Skip to content

Request: publish TriAttention calibration script (TRIA v2/v3 stats.bin producer) #10

@minhtcai

Description

@minhtcai

Summary

The feature/triattention-scoring branch wires up the --triattention <path> flag and ships a complete loader (src/triattention.c::tria_load, magic 0x54524941, versions 1/2/3 supported), but the repository does not include a calibration script that produces the stats.bin file the loader expects.

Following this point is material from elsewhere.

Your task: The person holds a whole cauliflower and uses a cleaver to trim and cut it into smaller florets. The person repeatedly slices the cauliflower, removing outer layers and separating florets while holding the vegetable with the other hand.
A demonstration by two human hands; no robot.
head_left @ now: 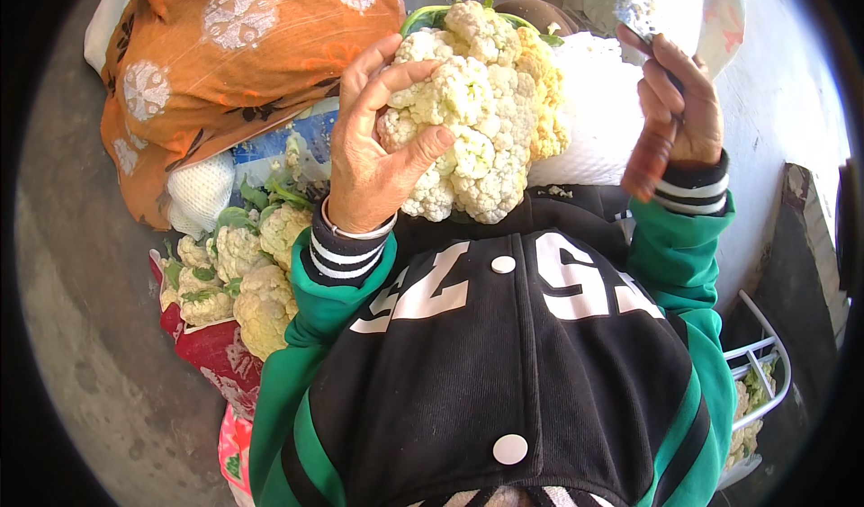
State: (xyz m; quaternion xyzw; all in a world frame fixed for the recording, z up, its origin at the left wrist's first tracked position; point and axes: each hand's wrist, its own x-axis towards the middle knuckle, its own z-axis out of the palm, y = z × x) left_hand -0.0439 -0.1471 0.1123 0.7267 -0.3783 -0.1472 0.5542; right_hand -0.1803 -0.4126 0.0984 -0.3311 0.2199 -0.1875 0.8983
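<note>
Front and centre, it's a big, creamy cauliflower (472,102), held up just in front of the person's chest, green leaf curling over its top edge. Yellower florets bulge at its right side; same head or another, I can't tell. The left hand (382,138) has it from the left, fingers spread wide, thumb pressed across the front. Over to the right, well apart from the florets, the right hand (675,102) is raised, closed around a knife (648,161), reddish-brown handle down, speckled blade up. Between them sits white mesh padding (594,107). Look left: an orange patterned cloth (243,66) bulges beside a blue sheet (301,143), and below that, more cauliflowers (238,264) crowd onto a dark red cloth (211,354). Far right, low down, a white metal rack (772,399) stands by yet more florets (745,430).
</note>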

The README/TURBOQUANT.md reports results like "Qwen3.5-27B turbo3 + TriAtt 75%" — so a calibration pipeline clearly exists internally. Could it be published?

What's documented

src/triattention-integration.md describes the algorithm (CPU-side scoring every 128 tokens, GQA aggregation, z-norm, top-K). The header documents the on-disk schema (layer count, kv-head count, fc, head_dim, optional layer_budget_scales, per-head MRL and non-rot data). Sufficient to reverse-engineer the format, but not the calibration math.

Why it matters

Without the producer, third parties (including users on non-AMD hardware trying to validate the approach — sm_75 / sm_72 in our case) can build the binary but not exercise the TriAttention path end-to-end. We end up only able to compare TurboQuant variants.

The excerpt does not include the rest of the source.